From the data underneath, reproduce exactly the stretch that begins at the line with "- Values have" and ends after the line with "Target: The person".
:::
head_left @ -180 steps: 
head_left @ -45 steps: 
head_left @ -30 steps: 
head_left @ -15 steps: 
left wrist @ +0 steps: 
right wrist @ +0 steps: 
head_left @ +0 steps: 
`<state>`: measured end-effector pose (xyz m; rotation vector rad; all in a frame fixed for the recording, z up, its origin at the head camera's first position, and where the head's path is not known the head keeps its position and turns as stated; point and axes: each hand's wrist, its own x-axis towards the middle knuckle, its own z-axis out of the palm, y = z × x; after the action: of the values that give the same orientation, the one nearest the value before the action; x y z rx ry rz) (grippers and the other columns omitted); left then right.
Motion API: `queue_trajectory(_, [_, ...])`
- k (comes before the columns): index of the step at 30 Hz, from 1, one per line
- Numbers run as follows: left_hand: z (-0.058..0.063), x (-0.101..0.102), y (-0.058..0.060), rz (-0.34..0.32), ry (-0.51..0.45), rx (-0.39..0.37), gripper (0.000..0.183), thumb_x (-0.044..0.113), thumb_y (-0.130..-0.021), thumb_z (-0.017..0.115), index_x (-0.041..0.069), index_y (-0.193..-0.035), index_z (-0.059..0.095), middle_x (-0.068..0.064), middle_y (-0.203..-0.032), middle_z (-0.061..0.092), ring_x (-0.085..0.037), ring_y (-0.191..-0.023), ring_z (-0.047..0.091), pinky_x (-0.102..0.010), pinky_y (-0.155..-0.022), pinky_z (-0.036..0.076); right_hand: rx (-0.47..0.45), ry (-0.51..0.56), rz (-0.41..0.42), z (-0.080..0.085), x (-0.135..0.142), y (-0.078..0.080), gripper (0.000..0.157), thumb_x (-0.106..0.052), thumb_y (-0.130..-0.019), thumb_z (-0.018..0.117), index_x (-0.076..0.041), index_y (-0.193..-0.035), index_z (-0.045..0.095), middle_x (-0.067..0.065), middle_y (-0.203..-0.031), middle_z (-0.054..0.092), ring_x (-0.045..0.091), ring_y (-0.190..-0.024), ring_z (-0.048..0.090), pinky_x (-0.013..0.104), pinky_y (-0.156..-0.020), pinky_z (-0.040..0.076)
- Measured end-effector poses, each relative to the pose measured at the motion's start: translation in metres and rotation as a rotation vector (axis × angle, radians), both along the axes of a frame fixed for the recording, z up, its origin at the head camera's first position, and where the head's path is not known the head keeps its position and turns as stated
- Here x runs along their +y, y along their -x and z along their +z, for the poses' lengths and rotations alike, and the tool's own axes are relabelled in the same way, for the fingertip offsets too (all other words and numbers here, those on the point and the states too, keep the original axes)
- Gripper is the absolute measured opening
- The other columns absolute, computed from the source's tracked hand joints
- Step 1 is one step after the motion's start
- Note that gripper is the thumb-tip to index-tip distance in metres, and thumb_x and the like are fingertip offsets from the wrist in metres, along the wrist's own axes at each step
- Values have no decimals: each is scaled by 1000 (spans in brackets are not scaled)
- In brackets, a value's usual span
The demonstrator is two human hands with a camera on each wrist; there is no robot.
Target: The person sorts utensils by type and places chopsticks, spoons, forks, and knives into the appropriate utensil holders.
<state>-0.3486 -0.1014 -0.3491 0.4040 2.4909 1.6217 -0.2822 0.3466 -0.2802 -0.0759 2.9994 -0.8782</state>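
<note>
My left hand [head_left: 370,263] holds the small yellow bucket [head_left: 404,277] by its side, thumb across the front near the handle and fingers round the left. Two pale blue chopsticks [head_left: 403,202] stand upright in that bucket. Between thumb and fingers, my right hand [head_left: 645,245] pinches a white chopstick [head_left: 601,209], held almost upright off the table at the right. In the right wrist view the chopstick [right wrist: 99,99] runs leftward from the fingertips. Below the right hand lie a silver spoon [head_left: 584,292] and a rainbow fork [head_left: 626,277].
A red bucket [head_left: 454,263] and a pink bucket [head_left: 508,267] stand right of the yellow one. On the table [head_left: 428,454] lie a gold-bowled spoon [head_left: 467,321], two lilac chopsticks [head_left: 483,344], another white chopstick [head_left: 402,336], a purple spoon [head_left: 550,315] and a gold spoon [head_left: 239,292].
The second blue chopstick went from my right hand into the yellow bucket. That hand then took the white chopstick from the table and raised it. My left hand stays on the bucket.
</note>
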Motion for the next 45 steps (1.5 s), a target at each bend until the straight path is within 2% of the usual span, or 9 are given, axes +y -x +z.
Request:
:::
__Answer section__:
- Values have no decimals: each is scaled by 1000 (spans in brackets are not scaled)
- In brackets, a value's usual span
The demonstrator is two human hands with a camera on each wrist; there is no robot.
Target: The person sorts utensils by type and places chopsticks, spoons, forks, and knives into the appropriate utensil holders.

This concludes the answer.